Enterovirus Infections in Early Childhood and the Risk of Atopic Disease – a Nested Case-Control Study
Enterovirus infections in childhood have been associated with a reduced risk of atopy in cross-sectional studies.
Objective To study the relation between enterovirus infections in the first 2 years of life and atopic disease with IgE sensitisation in a prospective study setting.
Methods This was a nested case-control study among children who had been followed from birth. Neutralising antibodies against 12 enterovirus serotypes were analysed at the age of 2 years from 71 atopic children and 142 non-atopic control children. Atopy was defined as having an atopic disease and IgE antibodies against at least one aeroallergen by the age of 5 years.
Results Cumulative exposure to different enterovirus serotypes was inversely associated with atopy [odds ratio (OR) 0.73; 95% confidence interval (CI): 0.56-0.96].

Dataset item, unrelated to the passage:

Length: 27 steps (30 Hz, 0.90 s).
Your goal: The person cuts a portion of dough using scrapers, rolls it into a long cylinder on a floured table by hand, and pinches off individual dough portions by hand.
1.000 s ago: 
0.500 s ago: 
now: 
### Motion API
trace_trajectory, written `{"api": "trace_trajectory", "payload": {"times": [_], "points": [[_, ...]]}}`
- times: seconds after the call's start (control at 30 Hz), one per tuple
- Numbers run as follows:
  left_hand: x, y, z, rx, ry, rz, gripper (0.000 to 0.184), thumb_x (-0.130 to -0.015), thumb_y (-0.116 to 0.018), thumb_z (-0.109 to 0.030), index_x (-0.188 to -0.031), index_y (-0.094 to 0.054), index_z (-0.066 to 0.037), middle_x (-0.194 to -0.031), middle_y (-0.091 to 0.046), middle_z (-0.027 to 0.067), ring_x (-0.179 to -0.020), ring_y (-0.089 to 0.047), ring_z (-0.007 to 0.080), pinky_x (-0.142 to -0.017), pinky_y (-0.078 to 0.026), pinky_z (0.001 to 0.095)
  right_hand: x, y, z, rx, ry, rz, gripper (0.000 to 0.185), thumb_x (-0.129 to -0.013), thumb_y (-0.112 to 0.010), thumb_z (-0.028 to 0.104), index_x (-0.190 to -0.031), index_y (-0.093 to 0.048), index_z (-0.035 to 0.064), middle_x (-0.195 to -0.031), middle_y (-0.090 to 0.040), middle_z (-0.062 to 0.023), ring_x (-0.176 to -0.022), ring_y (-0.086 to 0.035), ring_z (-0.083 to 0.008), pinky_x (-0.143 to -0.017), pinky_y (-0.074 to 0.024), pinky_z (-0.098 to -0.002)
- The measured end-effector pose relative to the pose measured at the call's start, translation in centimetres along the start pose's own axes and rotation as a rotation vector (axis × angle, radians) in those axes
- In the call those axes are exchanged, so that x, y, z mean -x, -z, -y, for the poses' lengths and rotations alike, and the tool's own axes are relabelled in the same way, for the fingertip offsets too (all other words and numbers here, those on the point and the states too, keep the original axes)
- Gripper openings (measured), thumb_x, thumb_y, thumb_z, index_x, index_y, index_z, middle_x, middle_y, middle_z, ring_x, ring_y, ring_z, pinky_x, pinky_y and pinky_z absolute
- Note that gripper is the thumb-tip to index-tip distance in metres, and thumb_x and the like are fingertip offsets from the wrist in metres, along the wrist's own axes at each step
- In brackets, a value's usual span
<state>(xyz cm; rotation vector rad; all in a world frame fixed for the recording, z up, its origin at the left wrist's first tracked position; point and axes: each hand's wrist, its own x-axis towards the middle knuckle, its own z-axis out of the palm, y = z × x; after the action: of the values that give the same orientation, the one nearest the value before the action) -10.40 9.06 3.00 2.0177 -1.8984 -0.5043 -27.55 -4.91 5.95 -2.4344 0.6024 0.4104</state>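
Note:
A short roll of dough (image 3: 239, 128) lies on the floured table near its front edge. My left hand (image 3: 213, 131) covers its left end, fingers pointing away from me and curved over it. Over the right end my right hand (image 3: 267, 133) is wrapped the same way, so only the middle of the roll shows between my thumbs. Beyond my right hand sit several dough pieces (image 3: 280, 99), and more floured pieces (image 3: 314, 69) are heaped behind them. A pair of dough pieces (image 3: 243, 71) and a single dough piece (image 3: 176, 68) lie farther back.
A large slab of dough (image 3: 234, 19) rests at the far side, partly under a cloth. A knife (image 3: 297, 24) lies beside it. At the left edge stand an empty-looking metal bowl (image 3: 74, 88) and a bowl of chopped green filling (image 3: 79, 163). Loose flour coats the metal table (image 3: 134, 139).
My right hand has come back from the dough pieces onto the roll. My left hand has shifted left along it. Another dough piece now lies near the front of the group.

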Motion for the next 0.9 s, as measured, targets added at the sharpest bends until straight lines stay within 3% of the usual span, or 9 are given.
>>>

The most pronounced protection was seen when echoviruses were analysed as a separate group (OR 0.63; 95%CI: 0.46-0.88).
Conclusions and Clinical Relevance We propose that exposure to several different enteroviruses in early childhood is inversely associated with atopic diseases. Our results support the hypothesis that repeated microbial infections in early life may protect from atopic sensitisation and atopic diseases.
Citation: Clinical & Experimental Allergy.